BECAUSE THEODORE ENTERED Princeton’s freshman class of 1924 without the customary
social credentials, neither wealthy nor a member of Eastern high society--and
in spite of his obvious good looks--young Theodore Klumpp was never invited to
join the prestigious Princeton Eating Club. Thus passed over, he said, “I’ll
form my own eating group,” and so he did.
It was during those Princeton years that Theodore must have met my mother,
Virginia Allan. When she brought him home to meet Russell, her rich father’s
approval was immediate. “He’s graduating Magna Cum Laude,” Virginia said. “And now he’s been accepted
to Harvard Medical school,” which was all the prompting Russell needed. “Tell
him to begin his medical education,” said Russell. “And send the bills to me.”
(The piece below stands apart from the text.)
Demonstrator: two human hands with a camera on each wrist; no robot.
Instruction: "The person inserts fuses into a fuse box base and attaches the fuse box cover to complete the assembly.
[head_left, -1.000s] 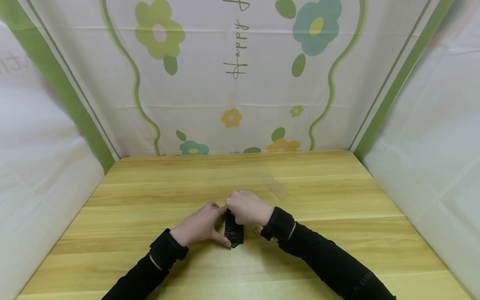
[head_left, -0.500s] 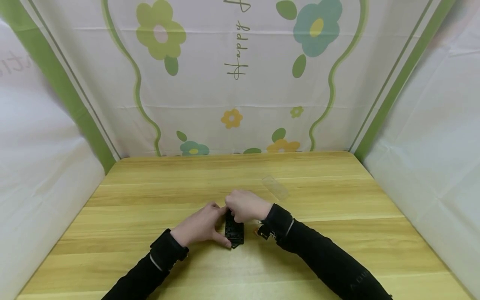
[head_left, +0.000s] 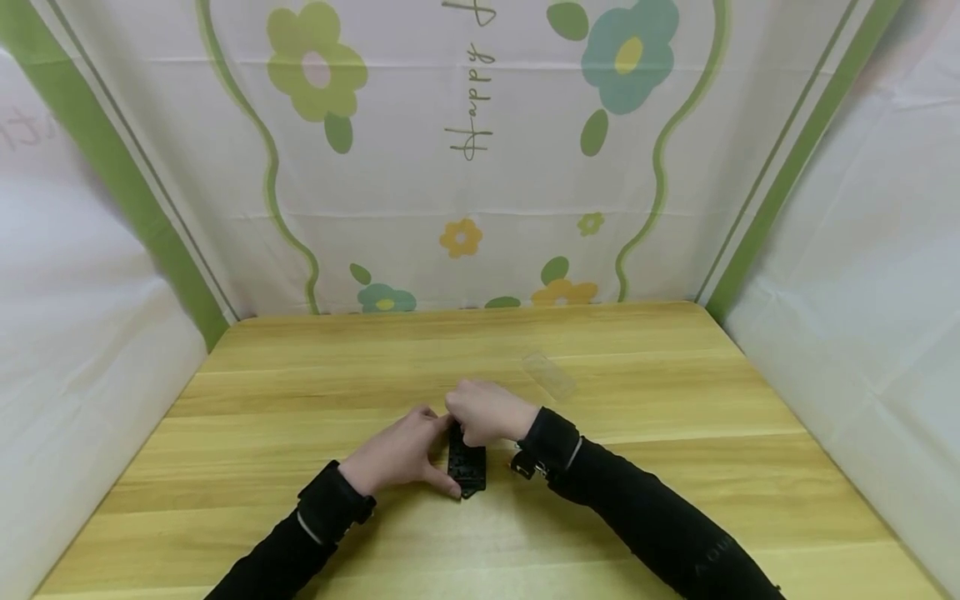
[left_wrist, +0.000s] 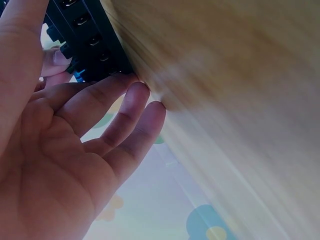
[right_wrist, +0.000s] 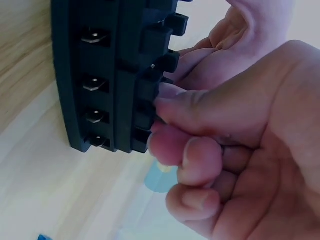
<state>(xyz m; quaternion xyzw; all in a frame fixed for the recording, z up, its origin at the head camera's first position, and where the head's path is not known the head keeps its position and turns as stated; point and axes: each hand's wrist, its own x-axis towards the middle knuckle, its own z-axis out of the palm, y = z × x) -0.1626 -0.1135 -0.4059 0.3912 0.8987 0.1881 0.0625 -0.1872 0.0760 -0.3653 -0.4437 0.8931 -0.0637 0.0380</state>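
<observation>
A black terminal block [head_left: 468, 468] with a row of metal contacts lies lengthwise between both hands on the table. My left hand [head_left: 397, 450] spans it, thumb at the near end and fingers at the far end, and holds it steady. In the left wrist view, the index fingertip presses the end of the block [left_wrist: 92, 42]. My right hand [head_left: 491, 412] reaches over the far end, other fingers curled. The right wrist view has its thumb and index finger pinching at the ridged side of the block [right_wrist: 112, 75]; what lies between the tips is hidden.
A clear plastic strip [head_left: 549, 375] lies on the wooden table [head_left: 300, 375] behind the right hand. A small blue piece [right_wrist: 44, 237] shows at the bottom of the right wrist view. A flower-printed curtain [head_left: 412, 167] stands along the far edge.
The right wrist has turned slightly and shifted a little left, while its fingers stay at the far end of the block. The left hand and the block stay in place.
</observation>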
Thus did two amazing grandfathers
converge to promote the career of one promising young man. For Russell it was
an obvious decision to invest in a man whom he saw, correctly, as having a
stellar future. Midway through his medical school education, according to the
New York Times of February 14, 1926, Virginia Allan and Theodore Klumpp became
engaged. The two were married later that year.
FOLLOWING HER BROTHER’S example,
Margaret Klumpp, too, applied for admission to medical school. But she was told
by the dean of Cornell, “I’m sorry, Miss Klumpp. This education would be wasted
on you. You’ll marry and have children and drop out. We cannot squander a
classroom seat on a woman.”
“But I won’t drop out,” she argued,
“I give my word. No matter how my family life unfolds, I’ll still continue my
medical practice.” With that promise taken at face value, she was accepted and
became a dermatologist, one of the first female doctors in the United States.
Keeping her word to the medical school--and in spite of an exceptionally good
marriage to a businessman named Art Searing--she continued her dermatology
practice for a lifetime.
Unfortunately, Margaret was unable
to have children of her own, but instead she later became a loving aunt to her
brother’s children.
ONCE GRADUATED from Harvard, Dr.
Theodore Klumpp did his residency at the Peter Bent Brigham hospital in Boston, and was there when
I was born. A short time later he was asked to teach medicine at Yale, and
later at George Washington University.
Sadly, Karl Wagner Klumpp died in
1928, one year before his first grandchild was born. But he lived long enough
to bask in the unfolding careers of his two children.
My father’s teaching years ended in
1936, when he was tapped to become the chief medical officer for the Food and
Drug Administration, a position he held until 1941. Passionate about the
problems of aging and a strong proponent of exercise (not then a universally
accepted mantra), he began writing articles on the subject, including some
which were accepted by my beloved Reader’s
Digest.
Sometime during those years, after
about five years of marriage, my mother divorced him. For my mother, we
surmised, he fell short as a Casanova.
In 1942, Dr. Theodore George Klumpp
was chosen by board members of Sterling Drug to become the CEO of Winthrop
Laboratories in New York City.
With his new wife, also named Virginia,
he built a home in Sands Point on Long Island, which, with its astonishing
views of Long Island Sound, was featured in House
Beautiful. This was the house where, as an adult, I finally came to know my
father--not as a kind of specter during a fleeting appearance on our ranch--but as a real
person.
Still, that week of our first
acquaintance stands out as a transformative moment in my growing up.